**EXERCISE PROMPT**
Exactly as written, set down each line of the data below except its pictures.
--- PROVIDED DATA Enclosed Below ---
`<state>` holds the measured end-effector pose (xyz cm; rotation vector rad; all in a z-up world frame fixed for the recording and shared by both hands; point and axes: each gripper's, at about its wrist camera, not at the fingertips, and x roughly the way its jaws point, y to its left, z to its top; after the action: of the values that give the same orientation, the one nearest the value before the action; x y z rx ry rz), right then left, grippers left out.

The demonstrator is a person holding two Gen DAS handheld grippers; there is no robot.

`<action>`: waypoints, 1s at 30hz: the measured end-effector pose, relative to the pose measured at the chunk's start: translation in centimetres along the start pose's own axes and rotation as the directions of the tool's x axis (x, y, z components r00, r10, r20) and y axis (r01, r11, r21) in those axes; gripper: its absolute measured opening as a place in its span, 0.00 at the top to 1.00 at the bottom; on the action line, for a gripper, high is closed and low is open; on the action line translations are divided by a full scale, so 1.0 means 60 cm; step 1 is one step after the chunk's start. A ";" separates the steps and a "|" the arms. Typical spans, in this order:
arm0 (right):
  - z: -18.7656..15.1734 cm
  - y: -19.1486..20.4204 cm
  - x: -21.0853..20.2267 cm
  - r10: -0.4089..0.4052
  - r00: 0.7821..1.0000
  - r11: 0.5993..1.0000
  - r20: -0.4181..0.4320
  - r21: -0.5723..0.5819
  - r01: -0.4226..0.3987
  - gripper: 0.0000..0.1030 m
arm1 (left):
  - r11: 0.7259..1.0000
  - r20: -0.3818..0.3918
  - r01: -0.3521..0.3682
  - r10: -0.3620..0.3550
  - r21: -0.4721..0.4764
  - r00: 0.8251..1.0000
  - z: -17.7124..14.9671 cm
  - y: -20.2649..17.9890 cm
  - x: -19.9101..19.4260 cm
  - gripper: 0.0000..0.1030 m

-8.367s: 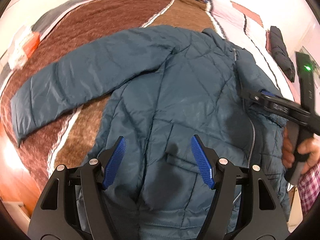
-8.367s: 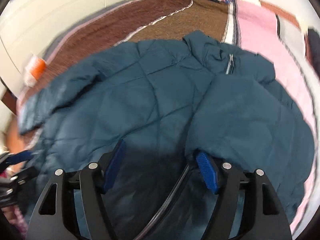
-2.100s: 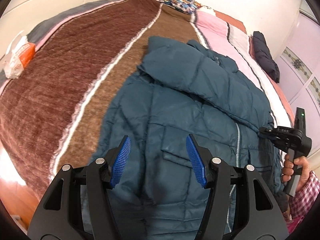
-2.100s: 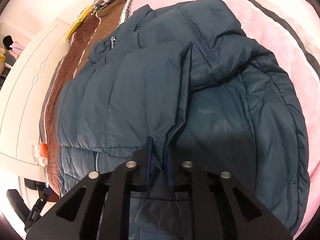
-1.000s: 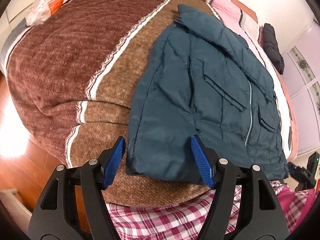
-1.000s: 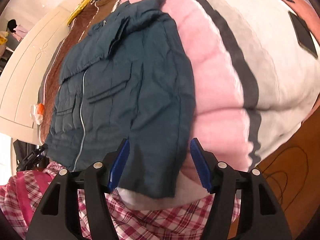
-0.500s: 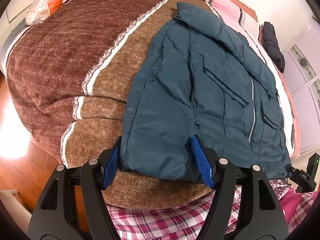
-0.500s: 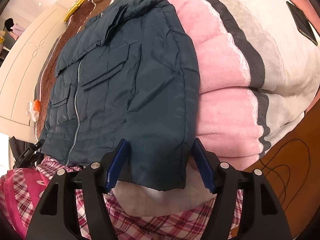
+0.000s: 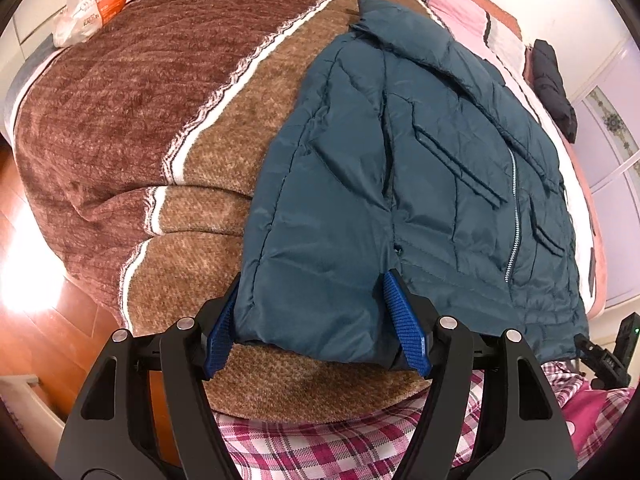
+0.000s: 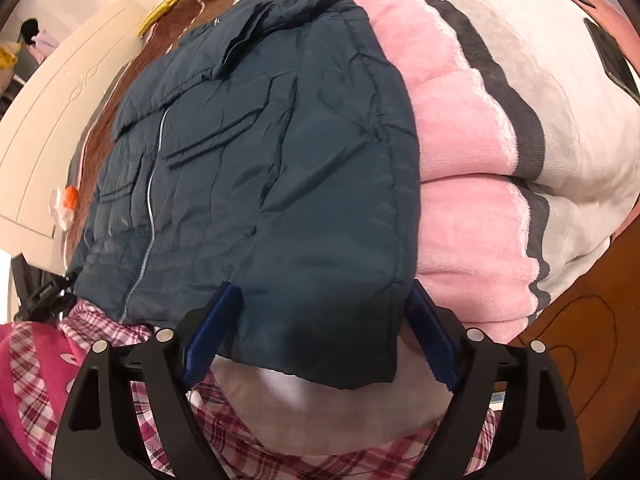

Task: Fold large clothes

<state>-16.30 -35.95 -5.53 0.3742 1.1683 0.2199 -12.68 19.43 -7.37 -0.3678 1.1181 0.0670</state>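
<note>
A teal quilted jacket lies zipped and face up on the bed, sleeves tucked in, its hem at the near bed edge. My left gripper stands open astride the hem's left corner, the fabric lying between its blue pads. In the right wrist view the jacket fills the middle. My right gripper straddles the right hem corner, and its jaws are opening wider with the fabric between them, unpressed. The right gripper also shows at the left view's lower right edge.
The jacket rests on a brown striped blanket and a pink and grey one. A white and orange bag and a black garment lie farther off. The person's plaid shirt is just below the grippers, with wooden floor on the left.
Both grippers have drawn in on the hem, so each corner now lies between the jaws. The right jaws have spread wider. Two seconds ago the right gripper was shut on a sleeve cuff.
</note>
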 end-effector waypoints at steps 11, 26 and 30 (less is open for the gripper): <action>-0.003 0.002 -0.001 0.000 1.000 1.000 0.006 0.006 0.000 0.16 | 0.999 0.008 -0.038 0.038 0.029 0.999 -0.004 -0.006 0.000 0.34; 0.016 -0.046 -0.003 0.123 0.992 0.980 0.041 0.152 -0.128 0.51 | 0.996 0.034 -0.015 0.013 0.090 0.999 -0.009 -0.022 -0.009 0.65; 0.014 -0.056 -0.003 0.207 0.977 0.959 0.049 0.187 -0.212 0.69 | 0.992 0.052 -0.008 0.002 0.129 0.999 -0.010 -0.034 -0.016 0.78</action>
<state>-15.68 -39.24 -6.44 0.6707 1.1245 0.2863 -13.16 17.44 -6.22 -0.2466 1.0666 0.0086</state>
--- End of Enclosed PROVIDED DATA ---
**RESPONSE**
`<state>` holds the measured end-effector pose (xyz cm; rotation vector rad; all in a z-up world frame fixed for the recording and shared by both hands; point and axes: each gripper's, at about its wrist camera, not at the fingertips, and x roughly the way its jaws point, y to its left, z to its top; after the action: of the values that give the same orientation, the one nearest the value before the action; x y z rx ry rz), right then left, grippers left out.

The demonstrator is a person holding two Gen DAS handheld grippers; there is no robot.

`<action>`: waypoints, 1s at 30hz: the measured end-effector pose, relative to the pose measured at the chunk's start: translation in centimetres along the start pose's own axes and rotation as the directions of the tool's x axis (x, y, z components r00, r10, r20) and y axis (r01, r11, r21) in those axes; gripper: its absolute measured opening as a place in its span, 0.00 at the top to 1.00 at the bottom; on the action line, for a gripper, high is closed and low is open; on the action line translations are divided by a full scale, so 1.0 means 60 cm; step 1 is one step after the chunk's start. A ";" separates the steps and a "|" the arms. Typical spans, in this order:
arm0 (right):
  - z: -18.7656..15.1734 cm
  - y: -19.1486..20.4204 cm
  - x: -21.0853..20.2267 cm
  - r10: -0.4089..0.4052
  - r00: 0.7821..1.0000
  - r11: 0.5993..1.0000
  - r20: -0.4181..0.4320
  - r21: -0.5723..0.5819
  - r01: -0.4226..0.3987
  - gripper: 0.0000..0.1030 m
arm1 (left):
  - r11: 0.7259..1.0000
  - r20: -0.3818..0.3918
  - r01: -0.3521..0.3682
  - r10: -0.3620..0.3550
  - r21: -0.4721..0.4764
  - r00: 0.8251..1.0000
  - z: -17.7124..14.9671 cm
  - y: -20.2649..17.9890 cm
  - x: -19.9101..19.4260 cm
  - gripper: 0.0000..0.1030 m

-8.367s: 
-8.367s: 
-2.100s: 
-2.100s: 
-1.000s: 
-1.000s: 
-0.500s: 
-0.500s: 
+0.000s: 
+0.000s: 

Task: Fold large clothes

<state>-16.30 -35.95 -5.53 0.3742 1.1683 0.2199 -12.68 19.43 -7.37 -0.3678 1.1181 0.0670</state>
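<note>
A teal quilted jacket lies zipped and face up on the bed, sleeves tucked in, its hem at the near bed edge. My left gripper stands open astride the hem's left corner, the fabric lying between its blue pads. In the right wrist view the jacket fills the middle. My right gripper straddles the right hem corner, and its jaws are opening wider with the fabric between them, unpressed. The right gripper also shows at the left view's lower right edge.
The jacket rests on a brown striped blanket and a pink and grey one. A white and orange bag and a black garment lie farther off. The person's plaid shirt is just below the grippers, with wooden floor on the left.
Both grippers have drawn in on the hem, so each corner now lies between the jaws. The right jaws have spread wider. Two seconds ago the right gripper was shut on a sleeve cuff.
</note>
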 end-effector waypoints at steps 11, 26 and 30 (less is open for the gripper): <action>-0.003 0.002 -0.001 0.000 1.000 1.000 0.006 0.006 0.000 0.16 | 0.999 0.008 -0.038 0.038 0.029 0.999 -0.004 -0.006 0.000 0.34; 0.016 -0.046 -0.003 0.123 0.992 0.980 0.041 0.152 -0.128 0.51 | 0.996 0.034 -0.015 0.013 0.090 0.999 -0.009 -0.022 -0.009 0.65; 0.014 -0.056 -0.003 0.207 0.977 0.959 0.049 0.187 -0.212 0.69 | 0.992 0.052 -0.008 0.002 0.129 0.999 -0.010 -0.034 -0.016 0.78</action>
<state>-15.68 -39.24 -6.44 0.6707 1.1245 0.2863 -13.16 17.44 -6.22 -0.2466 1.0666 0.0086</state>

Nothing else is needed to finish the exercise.